Dominique Cottrez accouche toujours seule, toujours de la même façon. La présidente se penche sur ses précédentes déclarations, qui a suggéré pendant une audition que son mari était au courant de tout. "J'ai fait ça toute seule, je l'affirme", lance Dominique Cottrez, expression limpide qui lui fait parfois défaut. Mais son mari ? "Je pense qu'il savait", dit-elle timidement, sans plus de détails. Son père, incriminé dans ses premières déclarations ? "J'ai tout inventé".

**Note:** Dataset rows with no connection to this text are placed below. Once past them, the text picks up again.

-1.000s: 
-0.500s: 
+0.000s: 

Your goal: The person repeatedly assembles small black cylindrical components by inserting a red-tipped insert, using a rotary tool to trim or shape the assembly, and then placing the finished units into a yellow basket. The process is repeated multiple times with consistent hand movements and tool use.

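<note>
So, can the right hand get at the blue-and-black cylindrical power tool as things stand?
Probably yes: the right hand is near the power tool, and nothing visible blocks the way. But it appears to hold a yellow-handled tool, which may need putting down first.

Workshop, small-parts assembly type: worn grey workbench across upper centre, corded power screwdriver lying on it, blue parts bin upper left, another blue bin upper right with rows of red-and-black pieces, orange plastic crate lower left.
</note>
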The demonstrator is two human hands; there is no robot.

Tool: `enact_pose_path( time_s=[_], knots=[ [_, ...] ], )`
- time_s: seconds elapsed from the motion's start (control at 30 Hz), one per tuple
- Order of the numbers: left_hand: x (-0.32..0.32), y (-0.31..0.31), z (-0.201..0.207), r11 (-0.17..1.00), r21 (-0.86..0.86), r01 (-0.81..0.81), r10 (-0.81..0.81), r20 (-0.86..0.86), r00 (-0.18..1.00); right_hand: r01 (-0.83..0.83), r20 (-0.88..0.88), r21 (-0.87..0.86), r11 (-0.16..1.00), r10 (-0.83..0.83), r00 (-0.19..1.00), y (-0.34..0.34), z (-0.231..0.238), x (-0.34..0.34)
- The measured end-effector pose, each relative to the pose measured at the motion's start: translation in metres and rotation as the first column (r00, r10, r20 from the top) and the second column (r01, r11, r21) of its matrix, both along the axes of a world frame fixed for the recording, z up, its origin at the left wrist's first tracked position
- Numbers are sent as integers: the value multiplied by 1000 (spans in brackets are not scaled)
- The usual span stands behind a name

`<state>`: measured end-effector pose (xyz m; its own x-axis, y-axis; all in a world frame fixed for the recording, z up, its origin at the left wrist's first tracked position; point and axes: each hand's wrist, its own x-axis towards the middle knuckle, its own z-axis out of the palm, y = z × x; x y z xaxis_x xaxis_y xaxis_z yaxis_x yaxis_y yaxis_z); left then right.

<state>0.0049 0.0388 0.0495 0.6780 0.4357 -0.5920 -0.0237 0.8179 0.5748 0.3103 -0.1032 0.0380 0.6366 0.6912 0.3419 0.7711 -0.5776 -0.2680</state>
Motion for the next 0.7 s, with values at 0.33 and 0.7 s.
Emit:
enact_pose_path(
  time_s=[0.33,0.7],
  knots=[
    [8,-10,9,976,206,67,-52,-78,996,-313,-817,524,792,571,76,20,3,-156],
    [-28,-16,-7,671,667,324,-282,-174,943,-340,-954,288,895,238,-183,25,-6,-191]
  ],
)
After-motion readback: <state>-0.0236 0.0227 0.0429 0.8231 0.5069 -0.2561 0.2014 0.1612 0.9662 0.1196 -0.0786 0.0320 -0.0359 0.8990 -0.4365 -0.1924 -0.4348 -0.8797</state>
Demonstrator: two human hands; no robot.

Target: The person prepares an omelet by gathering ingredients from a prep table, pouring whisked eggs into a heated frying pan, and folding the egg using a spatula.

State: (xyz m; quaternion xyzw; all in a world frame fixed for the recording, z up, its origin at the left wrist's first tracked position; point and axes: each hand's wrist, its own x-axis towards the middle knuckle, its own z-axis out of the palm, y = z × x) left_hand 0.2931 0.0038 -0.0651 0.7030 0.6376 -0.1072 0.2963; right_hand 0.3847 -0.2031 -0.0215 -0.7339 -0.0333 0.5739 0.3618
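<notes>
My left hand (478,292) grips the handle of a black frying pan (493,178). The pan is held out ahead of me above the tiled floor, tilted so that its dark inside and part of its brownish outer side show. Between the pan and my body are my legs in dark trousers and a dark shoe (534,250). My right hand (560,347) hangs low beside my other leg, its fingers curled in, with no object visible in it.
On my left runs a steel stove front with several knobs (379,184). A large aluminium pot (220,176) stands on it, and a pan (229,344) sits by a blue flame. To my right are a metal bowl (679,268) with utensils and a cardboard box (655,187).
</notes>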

"Si c'est votre mari, il a été lâche". Lundi, Dominique Cottrez avait mis un terme à la thèse de l'inceste, qu'elle avait elle-même émise pour expliquer ses gestes. "Quand on a commencé à parler de mon père (...) c'est ce qui m'a tendu la perche. J'avais l'impression que concernant le médical, ce n'était pas quelque chose de possible qu'on mette fin à la vie des bébés", avance-t-elle.
Rappelant que les sacs contenant les deux premiers bébés décédés ont été enterrés dans le jardin, mais pas par Dominique Cottrez qui les pensait toujours dans le grenier de ses parents, son avocate, Marie-Hélène Carlier hausse le ton : c'est selon elle, soit le fait du mari, soit le fait du père. "Si c'est votre mari, il a été lâche, il ne vous en a même pas parlé. Si c'est votre père...", commence-t-elle. "Il a voulu me protéger", conclut l'accusée en sanglots. L'avocat général Eric Vaillant s'enquiert de ses moyens de contraception actuels : Dominique Cottrez ne peut plus tomber enceinte, elle est ménopausée.
Elle encourt la réclusion à perpétuité. Le verdict devrait être prononcé jeudi.